Many people are considering retro Sandy Bridge CPU's like second gen Core i7 and GPU's like HD 6000 / GeForce 500 series; not to even mention older hardware.
IMO, a 10+ year old hardware would fit into retro category, but not 7 or 8 year old hardware.

It's all good, I never saw your statement as offensive. I just don't share the same opinion, that's all.

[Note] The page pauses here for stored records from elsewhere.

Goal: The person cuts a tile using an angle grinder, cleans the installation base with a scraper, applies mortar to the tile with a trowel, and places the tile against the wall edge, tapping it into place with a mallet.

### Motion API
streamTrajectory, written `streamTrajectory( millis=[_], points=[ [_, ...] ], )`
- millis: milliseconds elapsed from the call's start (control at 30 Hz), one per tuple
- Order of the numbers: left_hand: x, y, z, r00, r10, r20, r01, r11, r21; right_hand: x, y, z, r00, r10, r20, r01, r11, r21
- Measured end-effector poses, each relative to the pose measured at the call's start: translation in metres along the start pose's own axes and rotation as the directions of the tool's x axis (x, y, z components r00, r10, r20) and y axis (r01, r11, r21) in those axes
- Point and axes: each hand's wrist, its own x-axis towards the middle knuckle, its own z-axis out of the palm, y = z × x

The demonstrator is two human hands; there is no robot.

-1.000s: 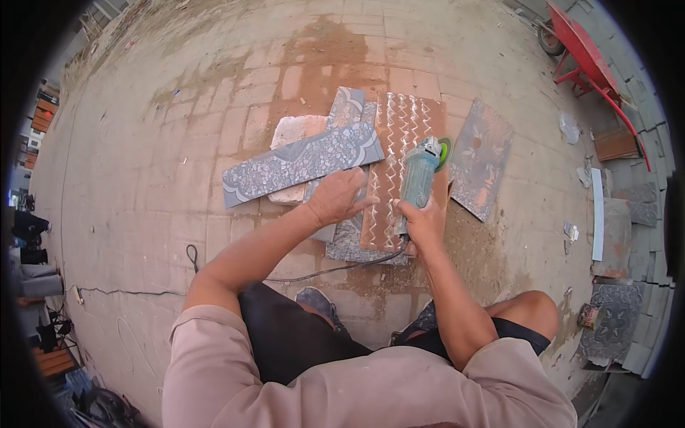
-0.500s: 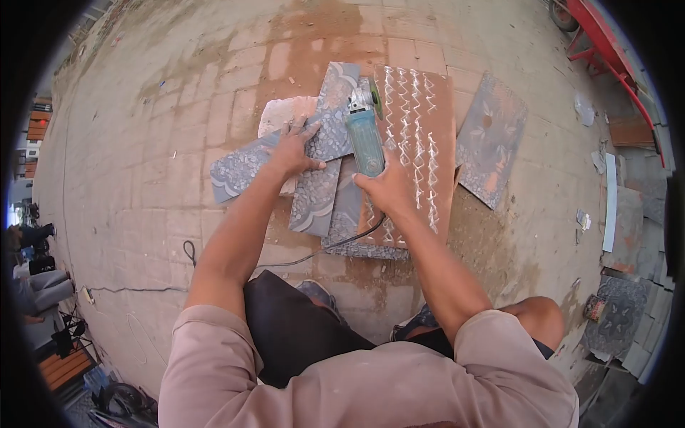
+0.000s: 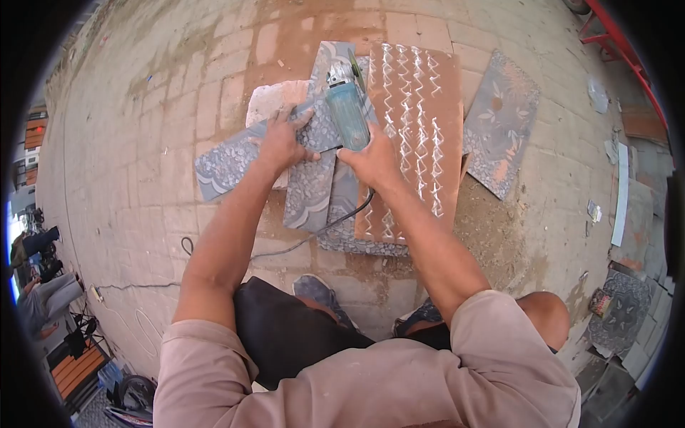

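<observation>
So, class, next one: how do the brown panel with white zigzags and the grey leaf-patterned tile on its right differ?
Colour: the brown panel carries rows of white zigzags; the leaf-patterned tile is grey with orange patches.
Size: the panel looks larger than the tile.
Pose: the panel lies over a pebble-patterned tile; the leaf-patterned tile slants beside it.
Shared: both are flat slabs.

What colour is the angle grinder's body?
Teal; the angle grinder's body shows best in the head view.

Teal grinder (image 3: 348, 118) over crossed grey pebble-patterned tiles (image 3: 310, 185).
</observation>
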Motion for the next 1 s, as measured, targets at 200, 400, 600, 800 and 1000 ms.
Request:
streamTrajectory(
  millis=[200, 400, 600, 800, 1000],
  points=[
    [-0.001, 0.000, 0.000, 1.000, -0.013, -0.008, 0.013, 1.000, -0.006, 0.006, 0.005, 0.003, 1.000, 0.021, -0.002, -0.021, 0.999, -0.025],
    [-0.001, -0.003, 0.002, 1.000, 0.013, -0.019, -0.013, 1.000, -0.017, 0.006, -0.002, 0.001, 1.000, 0.011, -0.014, -0.012, 1.000, -0.010],
    [-0.003, -0.001, 0.002, 1.000, -0.001, -0.013, 0.001, 1.000, -0.018, 0.007, -0.001, 0.003, 1.000, 0.001, 0.000, -0.001, 1.000, 0.017],
    [-0.002, -0.003, 0.004, 1.000, -0.015, -0.008, 0.015, 0.999, -0.033, 0.010, -0.001, 0.005, 0.999, 0.036, 0.009, -0.036, 0.999, -0.020],
    [-0.002, -0.003, 0.005, 1.000, -0.029, 0.000, 0.029, 0.999, -0.036, 0.010, -0.004, 0.004, 0.998, 0.050, 0.031, -0.049, 0.998, -0.034]
  ],
)
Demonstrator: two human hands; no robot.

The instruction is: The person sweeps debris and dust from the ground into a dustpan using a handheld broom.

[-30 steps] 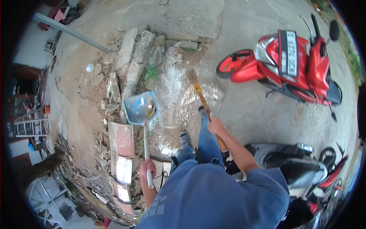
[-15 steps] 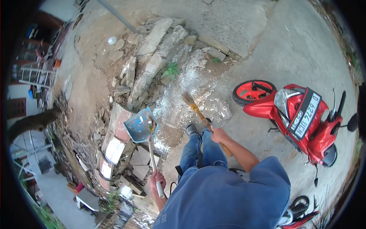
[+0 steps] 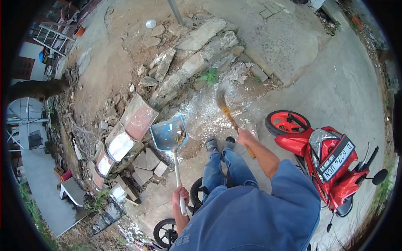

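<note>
My left hand [image 3: 181, 195] is wrapped round the white handle of a blue dustpan [image 3: 164, 134]. Some brown leaves and small pale bits lie in the pan, which is beside the white-speckled ground. In my right hand [image 3: 246, 137] is the wooden handle of a short broom [image 3: 229, 115], bound in yellow below the bristles. The bristle end is blurred and is over the white-dusted ground [image 3: 209, 111], near a small green plant [image 3: 210, 77]. My feet in dark footwear stand just below that patch.
A red motorbike [image 3: 331, 167] stands close on my right, and wheels of another [image 3: 166, 232] show at lower left. Broken concrete slabs [image 3: 194, 62] run across the upper middle. Curved tiles [image 3: 140, 119] and grey blocks [image 3: 145, 161] lie left of the dustpan. A pole [image 3: 175, 11] rises at the top.
The view has shifted, so the ground and motorbike appear displaced. The broom's bristles have swung and are now blurred by motion. Both hands keep their hold on the dustpan and broom.
</note>
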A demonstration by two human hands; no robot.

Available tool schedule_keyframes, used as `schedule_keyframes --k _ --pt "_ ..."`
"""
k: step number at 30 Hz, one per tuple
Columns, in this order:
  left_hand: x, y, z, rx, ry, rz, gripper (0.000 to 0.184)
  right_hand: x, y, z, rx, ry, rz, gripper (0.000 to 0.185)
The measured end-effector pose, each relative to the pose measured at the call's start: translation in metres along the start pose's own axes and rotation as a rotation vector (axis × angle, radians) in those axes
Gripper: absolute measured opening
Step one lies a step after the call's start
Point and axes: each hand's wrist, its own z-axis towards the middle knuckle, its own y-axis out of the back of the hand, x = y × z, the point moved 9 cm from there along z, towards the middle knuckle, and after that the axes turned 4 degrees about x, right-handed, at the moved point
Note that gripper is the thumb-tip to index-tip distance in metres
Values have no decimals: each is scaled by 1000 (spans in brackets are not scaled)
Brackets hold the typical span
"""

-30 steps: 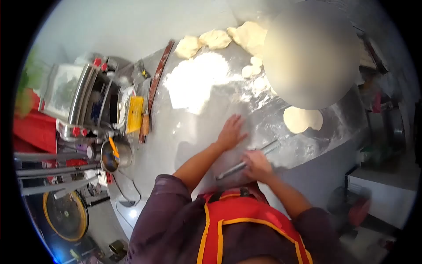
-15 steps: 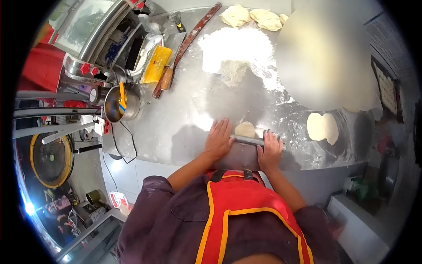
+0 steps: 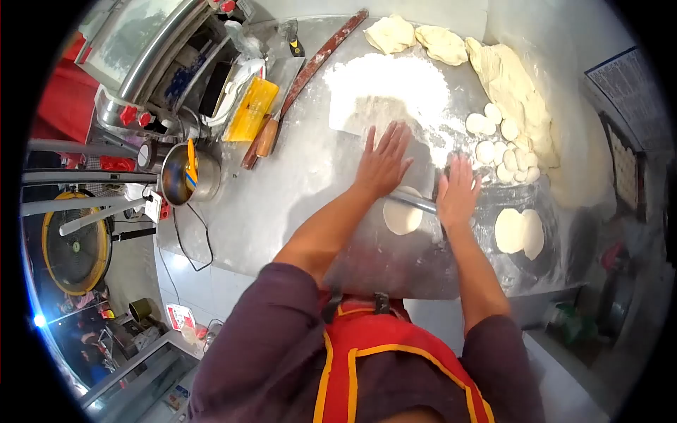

I miss the old(er) days, when people talked about obsolete stuff, and not necessarily old hardware. After all, Core i7 series is now getting seriously old, but it is still very much in production & represents the "flagship" of what Intel has to offer. Some of you will point out how Intel released several new versions, production series but to me Core i7 is i7 ... whenever we talk about current gen or the one from 10 years ago. Performance-wise, things hadn't changed much since then. Which is mainly the reason why I'm still running Q6600 in 2019, when you pair it with 8GB of DDR2 and serious video card, you get a modern (and very much capable) unit, that's capable of running just about every single app or game you throw at it. BeamNG Drive for example, I've been playing the heck out of this game & it never gave me any problems or serious lags on Q6600 :)
Very old stuff might be fun for testing to see whether they can still run after 20 or 30 years, but no one sane will use such systems as their daily machine simply because they are way too slow or way too outdated (like old ordinary cars from the 1970's or 1980's; supercars like Lamborghini Miura and Ferrari 288 GTO, F40 are excluded). Intel introduced "mainstream" i9 CPU's, so i7's aren't the flagships anymore.
Performance difference from Nehalem to Kaby Lake i7? Not so big. Intel made a bigger performance jump in the last two years than they did in 10 years before that, and that's only because they were forced by AMD Ryzen CPU's which smashed Intel's much more expensive equivalents.

Even if you pair an old top-of-the-line 775 CPU like QX9770 with some more modern GPU like RX 580 or GTX 1060, you'll still have a major bottleneck - bottleneck being the CPU. Try running newer games like Far Cry 5, Battlefield V, Assassin's Creed Odyssey at FHD resolution and medium-high details with Q6600 and 8800GT and you'll immediately see the problems. Try making video editing or animations in Blender (free software :D) with such system and you'll also immediately notice the problems. Multi-tasking with such hardware? Forget about it, unless you have a steel nerves. Realistically, LGA 775 based systems today are good only for some light internet, MS Office tasks and as your back-up computer. That's it.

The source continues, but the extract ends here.